And I would not be in the least surprised if, in the interests of preventing mothers who do take that normal course of action from feeling guilty about it, the information provided is skewed away from the happy life that a person with Down’s syndrome can lead and towards the risks, dangers and problems inherent in the condition, and the normalcy of a decision to terminate.

This leaflet is one I just found on the NHS website. It gives an awful lot more information about antenatal screening than I was ever given, and on that score it is excellent. It does however tend to bear out my suggestion above that the choices between having the baby, giving the baby up for adoption, or terminating the pregnancy are to be presented as equal and rest only on the preferences of the parents. That’s kind of good, from a pro-choice and pro-empowerment angle. But it’s also kind of bad, in that it reinforces the idea that termination is just another normal thing to do when you find that your baby isn’t perfect.

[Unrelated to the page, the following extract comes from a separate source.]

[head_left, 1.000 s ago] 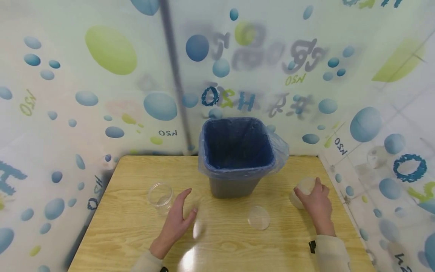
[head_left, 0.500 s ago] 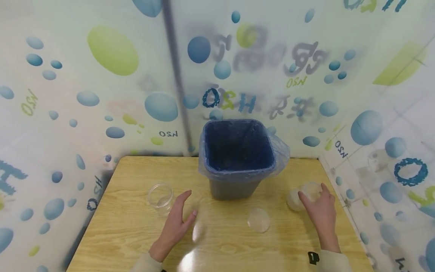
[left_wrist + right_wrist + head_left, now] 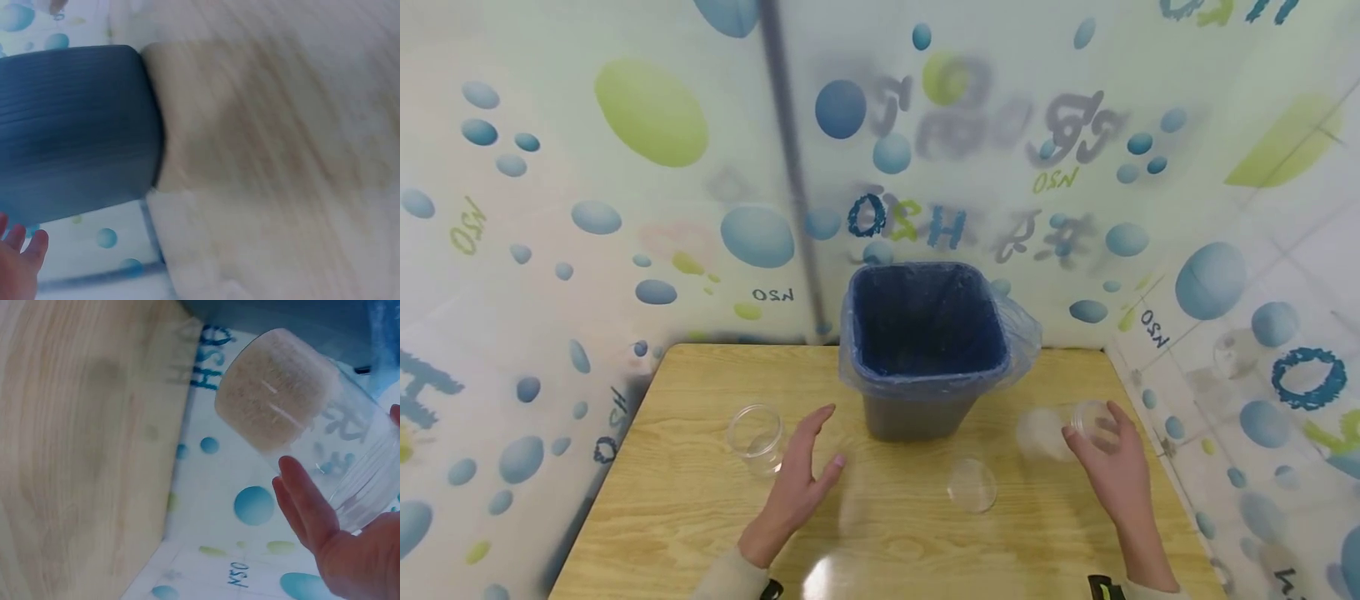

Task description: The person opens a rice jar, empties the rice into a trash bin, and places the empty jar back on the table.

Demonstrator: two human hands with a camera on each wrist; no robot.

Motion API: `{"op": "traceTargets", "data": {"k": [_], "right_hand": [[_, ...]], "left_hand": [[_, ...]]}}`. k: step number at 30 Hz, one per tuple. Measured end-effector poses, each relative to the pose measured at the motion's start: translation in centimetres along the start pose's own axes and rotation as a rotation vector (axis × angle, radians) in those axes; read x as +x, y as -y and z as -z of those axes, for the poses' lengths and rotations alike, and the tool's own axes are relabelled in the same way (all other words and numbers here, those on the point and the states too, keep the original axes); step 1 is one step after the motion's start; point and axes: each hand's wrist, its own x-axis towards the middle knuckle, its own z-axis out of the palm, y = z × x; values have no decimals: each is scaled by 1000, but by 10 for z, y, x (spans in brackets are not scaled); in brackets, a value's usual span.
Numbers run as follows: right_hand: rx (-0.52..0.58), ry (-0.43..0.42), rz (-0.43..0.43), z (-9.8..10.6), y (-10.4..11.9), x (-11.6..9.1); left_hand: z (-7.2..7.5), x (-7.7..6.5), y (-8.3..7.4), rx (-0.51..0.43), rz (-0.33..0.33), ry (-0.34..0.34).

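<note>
My right hand (image 3: 1108,454) grips a clear jar (image 3: 1088,423) by its side, at the right of the table. The jar is tilted nearly on its side. Pale, rice-like grains (image 3: 275,394) fill its base end, which points left in the head view, where it blurs. My left hand (image 3: 797,479) is held with fingers and thumb spread, holding nothing. Just left of it a second clear jar (image 3: 754,437) stands without a lid, partly overlapped by the hand. A round clear lid (image 3: 972,485) lies flat on the table between the hands.
A grey bin (image 3: 917,417) lined with a blue bag (image 3: 1018,333) stands at the table's back middle, its mouth facing up. Patterned curtain-like walls (image 3: 655,108) border the wooden table (image 3: 895,542) at the back and sides.
My right hand has tipped the jar, swinging its grain-filled end to the left, and drawn slightly right and nearer. My left hand has shifted a little rightward.
</note>
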Motion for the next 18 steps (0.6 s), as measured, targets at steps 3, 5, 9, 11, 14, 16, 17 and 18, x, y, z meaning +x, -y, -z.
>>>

Now, finally, I want to give really the last word to a woman called Sarahlynn. I discovered her blog Yeah, But Houdini Didn’t Have These Hips completely by accident today while browsing with nothing much in mind, and it dovetails so neatly with my recent topic of conversation, that I think anyone interested in this should read it!

She has written several eloquent and passionate posts about choice in these situations, and in particular her own choice to continue her pregnancy after discovering that her baby would have Down’s syndrome (Trisomy 21). So, similar topic, but with the advantage that she actually does know what she is talking about. Start here.

The story so far…

In Part 1, and Part 2, I’ve been talking about the way imperfect babies – specifically those diagnosed in utero as having Down’s syndrome (abbreviated to DS for the rest of this post) – are routinely aborted.

Most women take the screening tests and, if those tests are positive, go on to have amniocentesis. A huge number of women who then discover that their child does have DS decide to terminate the pregnancy.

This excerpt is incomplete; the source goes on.